Industrial zones are also a completely different category entirely.

Living in Germany, most German cities do not have anything that is comparable to a U.S. "suburb". Building codes demand a quite high density, even for single family homes for new developments and older developments have the tendency to get denser as the demand for housing in a city rises.

German planning law specifically aims to concentrate development as much as possible, to limit encroachment on agricultural lands and nature. Doesn't always work out, but we have very little of the "urban sprawl" that is so characteristic of U.S. urban planning.



And Germany is tiny compared to the US.

A farm in Germany is how far of a drive from the nearest city?

In the US you could drive 10 hours from a farm to get to the nearest large city.
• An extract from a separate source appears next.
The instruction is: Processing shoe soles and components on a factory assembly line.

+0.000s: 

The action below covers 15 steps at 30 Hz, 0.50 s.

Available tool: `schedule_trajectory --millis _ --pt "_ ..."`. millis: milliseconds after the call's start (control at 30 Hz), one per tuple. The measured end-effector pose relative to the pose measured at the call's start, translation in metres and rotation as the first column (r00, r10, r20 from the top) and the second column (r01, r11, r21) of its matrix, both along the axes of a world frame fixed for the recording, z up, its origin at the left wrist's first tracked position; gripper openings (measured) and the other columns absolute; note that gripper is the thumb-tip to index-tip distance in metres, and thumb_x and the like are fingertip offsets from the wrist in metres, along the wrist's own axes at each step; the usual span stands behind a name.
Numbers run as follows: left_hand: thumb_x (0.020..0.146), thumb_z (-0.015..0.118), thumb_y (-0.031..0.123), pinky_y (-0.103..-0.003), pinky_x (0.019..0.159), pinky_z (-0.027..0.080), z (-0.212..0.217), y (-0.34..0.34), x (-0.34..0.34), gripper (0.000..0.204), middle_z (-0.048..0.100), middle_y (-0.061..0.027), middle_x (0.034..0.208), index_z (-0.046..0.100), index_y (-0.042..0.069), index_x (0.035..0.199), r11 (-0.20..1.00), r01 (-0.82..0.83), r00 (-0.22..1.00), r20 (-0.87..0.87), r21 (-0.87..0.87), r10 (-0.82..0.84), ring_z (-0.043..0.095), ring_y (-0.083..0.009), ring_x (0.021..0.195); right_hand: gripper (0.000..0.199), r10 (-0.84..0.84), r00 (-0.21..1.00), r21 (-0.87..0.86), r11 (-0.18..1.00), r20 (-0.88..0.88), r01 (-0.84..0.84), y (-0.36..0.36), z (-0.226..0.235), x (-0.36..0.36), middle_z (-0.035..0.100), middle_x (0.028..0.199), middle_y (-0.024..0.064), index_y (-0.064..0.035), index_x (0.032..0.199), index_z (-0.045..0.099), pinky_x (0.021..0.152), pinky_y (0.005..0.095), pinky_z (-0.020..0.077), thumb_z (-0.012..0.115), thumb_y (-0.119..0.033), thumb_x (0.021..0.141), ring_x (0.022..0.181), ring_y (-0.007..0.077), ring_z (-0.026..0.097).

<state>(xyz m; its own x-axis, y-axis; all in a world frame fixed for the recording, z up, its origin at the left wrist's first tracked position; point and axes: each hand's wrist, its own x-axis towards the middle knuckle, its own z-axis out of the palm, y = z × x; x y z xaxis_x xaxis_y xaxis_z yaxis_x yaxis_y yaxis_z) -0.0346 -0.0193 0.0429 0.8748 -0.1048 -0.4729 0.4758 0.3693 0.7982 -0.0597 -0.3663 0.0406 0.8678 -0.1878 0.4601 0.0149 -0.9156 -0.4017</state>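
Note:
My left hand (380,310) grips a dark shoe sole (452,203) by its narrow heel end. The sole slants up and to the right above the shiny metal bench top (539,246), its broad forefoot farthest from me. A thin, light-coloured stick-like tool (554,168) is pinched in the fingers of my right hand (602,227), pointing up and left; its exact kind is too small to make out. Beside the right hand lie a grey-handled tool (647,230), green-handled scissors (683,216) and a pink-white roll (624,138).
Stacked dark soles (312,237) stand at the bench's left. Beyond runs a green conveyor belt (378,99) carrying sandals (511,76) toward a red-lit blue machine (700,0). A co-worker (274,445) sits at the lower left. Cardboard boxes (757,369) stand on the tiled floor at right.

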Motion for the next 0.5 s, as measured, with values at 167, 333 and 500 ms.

Suburbs and tiny cities are what farms need to survive.


Yes, farms need market access. But that market does not have to be a sprawling suburb, it can be a decently dense town or city. Also, market access is relative depending on product. Farmers concentrating on crops like wheat and corn don't care about the distance to cities, as their product is traded globally. For fresh produce, distance is a real concern, but on the other hand you don't need a lot of land to fulfill the need of even large cities. You could conceivably provide most fresh produce from inside city limits if urban planning would see this as necessary. Production/acre for something like tomatoes is really huge, depending on the methods used.


I get your point about small cities, but suburbs? They are attached to larger cities, so they may take the drive down from 10 hours to maybe 9.5. How does that make that much of a difference?


Tiny overstates it. I think ~30% of the size.


Except that in most German towns outside the tiny center where almost everything closes between 4 and 6 pm with exception of supermarkets, everything else seems to require a car or at least 30 minute cycling, with most buses ending at 8pm.